This One's For You
This one's for you, wherever you aaaaaaaaaaaaaaaaaaaaaaaaaaaaaaaare, to say that nothing's been the same since we've been apart...
Yes, Barry Manilow lyrics. I'm sorry.
This one, in fact, is for Chelle. Since I just "told stories out of school," as they say here in the South, I thought I owed it to her. For the record, I've had no indication that she's pissed, in fact I think she is (or will be) quite flattered at my portrayal of her in the most recent post. But since I did, I'll at least be gracious and explain "Moaty."
We had a few different cats as we grew up, sorta by accident. The first one was Butch. Butch wasn't really our cat, he (she?) was the neighbors' cat, given name "Chaz." Chaz? WTF?!?! That cat was SO not a Chaz!!! Definitely Butch. Butch was a big fat fluffy white cat who could talk. Yes, talk. Butch spent more time at our house than at his... I'm gonna make a unilateral decision here and say he was a he... own. And Butch had a small but significant vocabulary. He could say "milk," and "mama," and "out." I don't remember what else. Butch was also deathly afraid of bananas, for some reason we will never know. But I think I'm going off-topic. The point of mentioning Butch, was to show how we went from a no-cat-owning family, to a family that almost always had cats.
We moved away from that house, and for a while had no cats. But then Chelle's friend had to find a foster home for her kitten when they discovered her father was allergic. And, as foster situations are wont to do, it grew into an adoption. The cat came to us as Winston, and quickly became known by another name. My memory is hazy, but I'm pretty sure the tiny white kitten was christened "Baby Butch." After his untimely and traumatizing passing, we wound up with Geno, and it is Geno, I believe, who was our "moatmonster."

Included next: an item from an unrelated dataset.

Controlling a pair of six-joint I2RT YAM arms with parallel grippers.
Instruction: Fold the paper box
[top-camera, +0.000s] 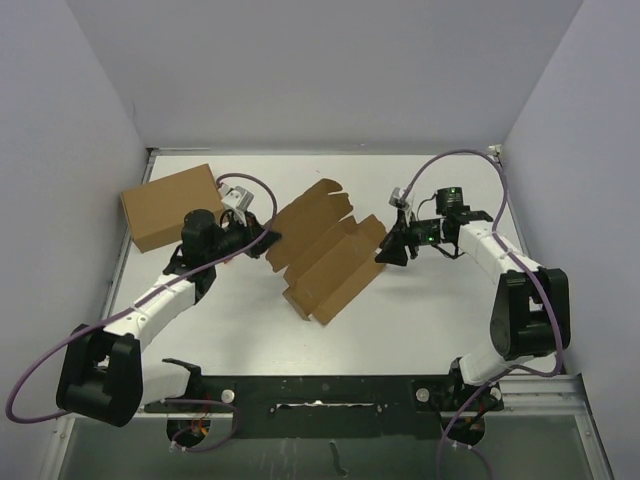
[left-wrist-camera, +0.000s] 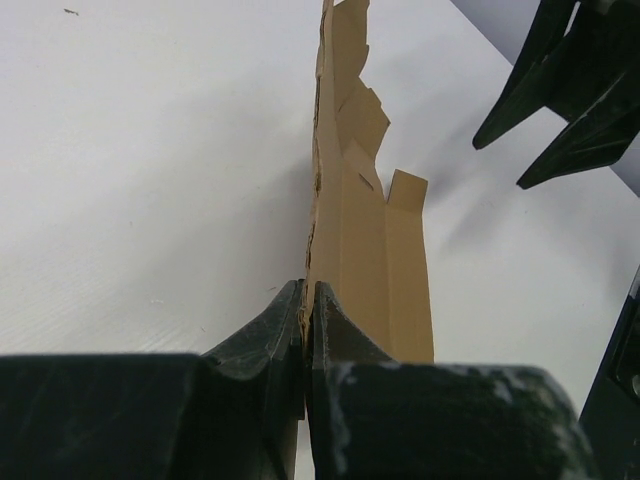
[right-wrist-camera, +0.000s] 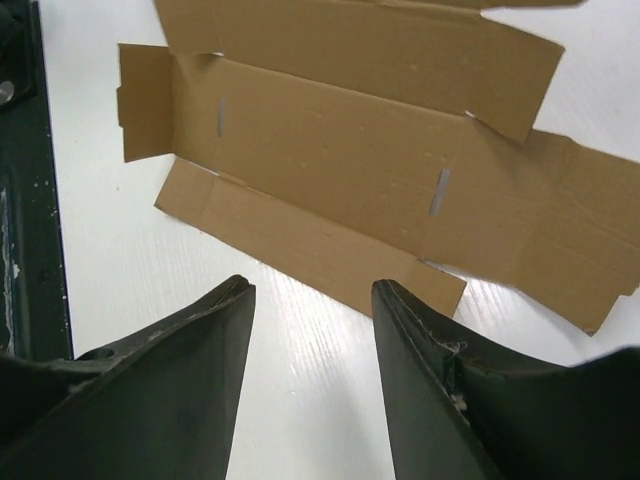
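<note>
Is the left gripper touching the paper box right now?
Touching. The left wrist view shows the left gripper with its jaws closed on the edge of the paper box, the cardboard pinched between them.

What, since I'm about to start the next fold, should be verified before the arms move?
1. Left arm's jaws shut on an edge of the brown die-cut cardboard paper box: ok.
2. Right arm's jaws open and empty, beside the box: ok.
3. Box folded up: not ok, it lies spread out.
4. Larger plain brown cardboard box apart from it: ok.
5. Gripped edge lifted off the white table: cannot tell.
</note>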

See, when Baby Butch passed, none of us intended to get another cat. But after only a few days, all of us (even my father, Mr. Stoicism) admitted that we kept hearing his little meows, and that the house seemed so empty without him. So, off to the pet store. I blame/credit my dad for what happened next, because when we saw the kittens at the pet store, he picked Geno out right away, as the cat was placed on the floor and immediately made a scrambing attempt to escape. Dad, it seems, wanted "the lively one!"
Geno was an interesting cat. Cats always land on their feet, right? Not Geno. Geno always landed on his head. Didn't matter where he was falling from; the three-inch drop into the sunken family room was enough to have him landing on his little kitty noggin. (Note to self: "Little Kitty Noggin" is a good name for a band.) And Geno like to "moat." Not sure who came up with the term, or how. I just know that Geno would hide somewhere, and then when we would walk past, he would jump out at us and bat his paws at our legs "like some kind of little moat monster."

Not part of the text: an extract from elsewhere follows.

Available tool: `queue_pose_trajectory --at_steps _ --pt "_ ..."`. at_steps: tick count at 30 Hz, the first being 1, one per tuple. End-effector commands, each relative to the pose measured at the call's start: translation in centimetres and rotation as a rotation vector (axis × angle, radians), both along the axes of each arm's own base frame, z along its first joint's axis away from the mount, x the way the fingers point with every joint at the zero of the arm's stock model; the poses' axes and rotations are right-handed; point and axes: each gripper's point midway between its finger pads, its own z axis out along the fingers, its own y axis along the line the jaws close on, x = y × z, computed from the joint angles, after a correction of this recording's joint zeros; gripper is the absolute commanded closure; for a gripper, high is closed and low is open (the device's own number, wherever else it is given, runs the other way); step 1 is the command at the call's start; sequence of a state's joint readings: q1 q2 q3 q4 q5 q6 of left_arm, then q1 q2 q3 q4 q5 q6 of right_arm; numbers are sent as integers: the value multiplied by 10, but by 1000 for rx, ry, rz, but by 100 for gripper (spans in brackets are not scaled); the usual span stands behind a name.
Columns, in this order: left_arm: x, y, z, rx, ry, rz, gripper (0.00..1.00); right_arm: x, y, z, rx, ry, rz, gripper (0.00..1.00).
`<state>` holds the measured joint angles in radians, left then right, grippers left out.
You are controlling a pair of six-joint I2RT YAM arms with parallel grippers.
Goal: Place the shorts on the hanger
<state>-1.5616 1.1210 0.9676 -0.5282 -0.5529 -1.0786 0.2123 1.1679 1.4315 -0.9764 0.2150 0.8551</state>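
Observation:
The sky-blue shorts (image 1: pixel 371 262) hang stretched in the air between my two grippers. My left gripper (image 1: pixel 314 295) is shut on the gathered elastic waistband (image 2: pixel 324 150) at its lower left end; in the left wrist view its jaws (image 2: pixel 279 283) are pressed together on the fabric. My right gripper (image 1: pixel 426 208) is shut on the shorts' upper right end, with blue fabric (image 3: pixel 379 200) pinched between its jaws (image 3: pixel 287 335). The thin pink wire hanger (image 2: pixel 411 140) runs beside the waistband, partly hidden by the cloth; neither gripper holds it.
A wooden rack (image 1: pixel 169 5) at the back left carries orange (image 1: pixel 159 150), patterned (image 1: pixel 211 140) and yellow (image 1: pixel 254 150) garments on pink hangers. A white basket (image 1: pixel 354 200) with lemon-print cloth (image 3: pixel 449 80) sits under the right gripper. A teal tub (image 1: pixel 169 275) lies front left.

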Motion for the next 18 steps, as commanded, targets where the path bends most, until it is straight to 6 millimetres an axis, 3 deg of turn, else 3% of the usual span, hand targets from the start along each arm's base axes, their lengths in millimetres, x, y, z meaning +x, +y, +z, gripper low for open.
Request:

So how did I get the nickname "Moaty"? Welllllllllllllllllll... I'm not 100% positive, but I think it had to do with the time I "moated" Chelle.

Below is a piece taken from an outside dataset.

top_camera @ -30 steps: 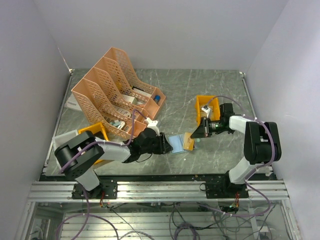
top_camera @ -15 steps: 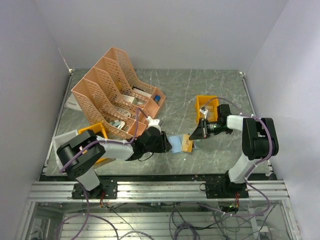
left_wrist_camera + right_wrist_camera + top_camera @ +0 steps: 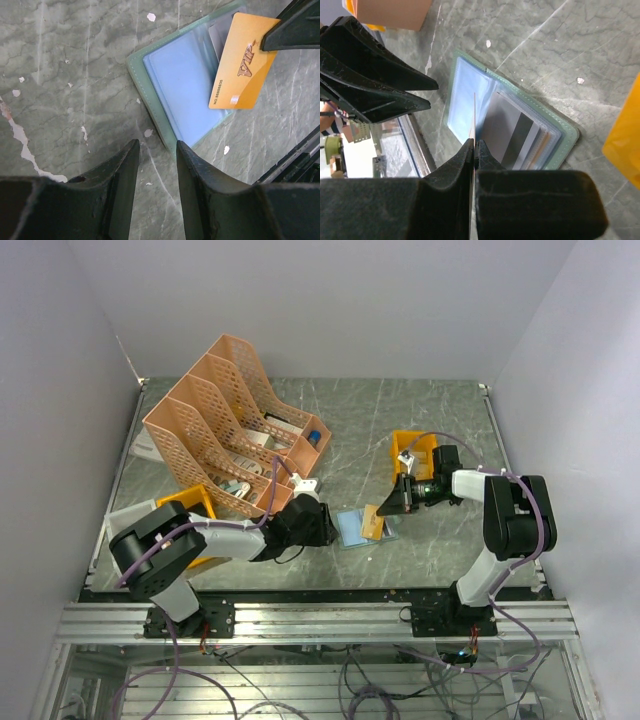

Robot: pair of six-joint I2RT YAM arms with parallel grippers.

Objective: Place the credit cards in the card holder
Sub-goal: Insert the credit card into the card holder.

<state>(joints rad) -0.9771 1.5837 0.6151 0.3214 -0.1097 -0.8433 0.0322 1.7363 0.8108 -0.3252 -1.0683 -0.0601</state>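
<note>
Card holder lies open on table. Right gripper is clamped on 1 orange credit card above it. Left gripper stands parted and empty, just beside its left edge.

I log these, all placed from the card holder, which lies open:
- left gripper, just left of it
- right gripper, at its right edge, pinching an orange card over it
- yellow bin, behind and right
- rack, behind and well left

Bright, even diffuse light; soft shadows; right tool blurred near lens.
</note>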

See, we had a little half-wall that separated the entryway from the dining room. On the other side of the entryway, was the hallway. And so, knowing that Chelle would soon be coming down the hall, I did what could probably be considered an attempt at suicide-by-sister. Ever heard of suicide-by-cop? Same principle. I hid behind the half-wall, and waited for her to come past it. As she did, I jumped out at her, muttering in a guttural tone, "moatmoatmoatmoatmoat." At which my ultra-cool, totally self-possessed sister jumped about a foot in the air, and came down running. After me. Hand upraised in a pose not unlike that of someone trying to beat the crap out of an attacker - which I guess I technically was - and with the same ferocity, the same fight-or-flight adrenaline rush. Of course, as I was in PMP (Proper Moating Position), I was on my hands and knees. This made retreat a little difficult, but the lack of speed also made it possible for me to see the exact second when she realized that she was not chasing away a criminal, but merely her little sister. Not sure how old I was at the time, but I couldn't have been more than 13 or 14. It's a moment neither of us will ever forget, and I'm laughing about it at this very moment.
Admit it, you are too.
Yes, Barry Manilow lyrics. I'm sorry.
This one, in fact, is for Chelle. Since I just "told stories out of school," as they say here in the South, I thought I owed it to her. For the record, I've had no indication that she's pissed, in fact I think she is (or will be) quite flattered at my portrayal of her in the most recent post. But since I did, I'll at least be gracious and explain "Moaty."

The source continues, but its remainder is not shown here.